→ **Task**:
Every record is to be returned as written, with no omissions.

═════ Data supplied ═════

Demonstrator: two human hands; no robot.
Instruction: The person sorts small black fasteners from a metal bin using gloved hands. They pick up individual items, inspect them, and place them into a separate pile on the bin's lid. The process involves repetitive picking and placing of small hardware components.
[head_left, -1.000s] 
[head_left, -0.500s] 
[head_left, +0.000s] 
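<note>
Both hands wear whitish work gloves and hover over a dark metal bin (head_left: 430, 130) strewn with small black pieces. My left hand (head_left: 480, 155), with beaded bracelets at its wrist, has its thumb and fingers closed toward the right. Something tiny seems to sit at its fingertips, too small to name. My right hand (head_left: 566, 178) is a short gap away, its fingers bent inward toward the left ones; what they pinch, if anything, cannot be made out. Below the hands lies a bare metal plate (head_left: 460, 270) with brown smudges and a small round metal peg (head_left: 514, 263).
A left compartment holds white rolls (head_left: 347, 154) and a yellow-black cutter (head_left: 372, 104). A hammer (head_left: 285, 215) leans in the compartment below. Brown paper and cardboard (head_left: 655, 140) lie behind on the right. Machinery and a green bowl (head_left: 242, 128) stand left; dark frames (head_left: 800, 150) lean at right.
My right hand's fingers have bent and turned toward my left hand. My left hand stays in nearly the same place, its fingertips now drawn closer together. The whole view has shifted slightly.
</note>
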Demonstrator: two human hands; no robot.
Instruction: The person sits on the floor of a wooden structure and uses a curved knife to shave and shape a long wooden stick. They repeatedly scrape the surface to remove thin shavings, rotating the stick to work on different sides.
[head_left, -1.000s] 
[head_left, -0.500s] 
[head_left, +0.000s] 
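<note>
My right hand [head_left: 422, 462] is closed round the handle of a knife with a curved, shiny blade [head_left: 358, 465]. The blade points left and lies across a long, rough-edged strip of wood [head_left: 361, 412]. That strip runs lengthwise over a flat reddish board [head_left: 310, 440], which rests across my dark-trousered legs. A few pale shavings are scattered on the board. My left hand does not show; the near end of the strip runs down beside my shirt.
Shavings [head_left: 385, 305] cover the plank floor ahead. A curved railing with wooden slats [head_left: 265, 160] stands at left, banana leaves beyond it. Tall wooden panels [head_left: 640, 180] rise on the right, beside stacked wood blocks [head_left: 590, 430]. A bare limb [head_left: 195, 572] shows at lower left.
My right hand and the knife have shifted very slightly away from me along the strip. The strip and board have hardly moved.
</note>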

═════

→ **Task output**:
Demonstrator: two human hands; no robot.
Instruction: The person sorts small black fasteners from a metal bin using gloved hands. They pick up individual items, inspect them, and place them into a separate pile on the bin's lid. The process involves repetitive picking and placing of small hardware components.
[head_left, -1.000s] 
[head_left, -0.500s] 
[head_left, +0.000s] 
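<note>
Both hands wear whitish work gloves and hover over a dark metal bin (head_left: 430, 130) strewn with small black pieces. My left hand (head_left: 480, 155), with beaded bracelets at its wrist, has its thumb and fingers closed toward the right. Something tiny seems to sit at its fingertips, too small to name. My right hand (head_left: 566, 178) is a short gap away, its fingers bent inward toward the left ones; what they pinch, if anything, cannot be made out. Below the hands lies a bare metal plate (head_left: 460, 270) with brown smudges and a small round metal peg (head_left: 514, 263).
A left compartment holds white rolls (head_left: 347, 154) and a yellow-black cutter (head_left: 372, 104). A hammer (head_left: 285, 215) leans in the compartment below. Brown paper and cardboard (head_left: 655, 140) lie behind on the right. Machinery and a green bowl (head_left: 242, 128) stand left; dark frames (head_left: 800, 150) lean at right.
My right hand's fingers have bent and turned toward my left hand. My left hand stays in nearly the same place, its fingertips now drawn closer together. The whole view has shifted slightly.
</note>
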Demonstrator: two human hands; no robot.
Instruction: The person sits on the floor of a wooden structure and uses a curved knife to shave and shape a long wooden stick. They repeatedly scrape the surface to remove thin shavings, rotating the stick to work on different sides.
[head_left, -1.000s] 
[head_left, -0.500s] 
[head_left, +0.000s] 
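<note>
My right hand [head_left: 422, 462] is closed round the handle of a knife with a curved, shiny blade [head_left: 358, 465]. The blade points left and lies across a long, rough-edged strip of wood [head_left: 361, 412]. That strip runs lengthwise over a flat reddish board [head_left: 310, 440], which rests across my dark-trousered legs. A few pale shavings are scattered on the board. My left hand does not show; the near end of the strip runs down beside my shirt.
Shavings [head_left: 385, 305] cover the plank floor ahead. A curved railing with wooden slats [head_left: 265, 160] stands at left, banana leaves beyond it. Tall wooden panels [head_left: 640, 180] rise on the right, beside stacked wood blocks [head_left: 590, 430]. A bare limb [head_left: 195, 572] shows at lower left.
My right hand and the knife have shifted very slightly away from me along the strip. The strip and board have hardly moved.
</note>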

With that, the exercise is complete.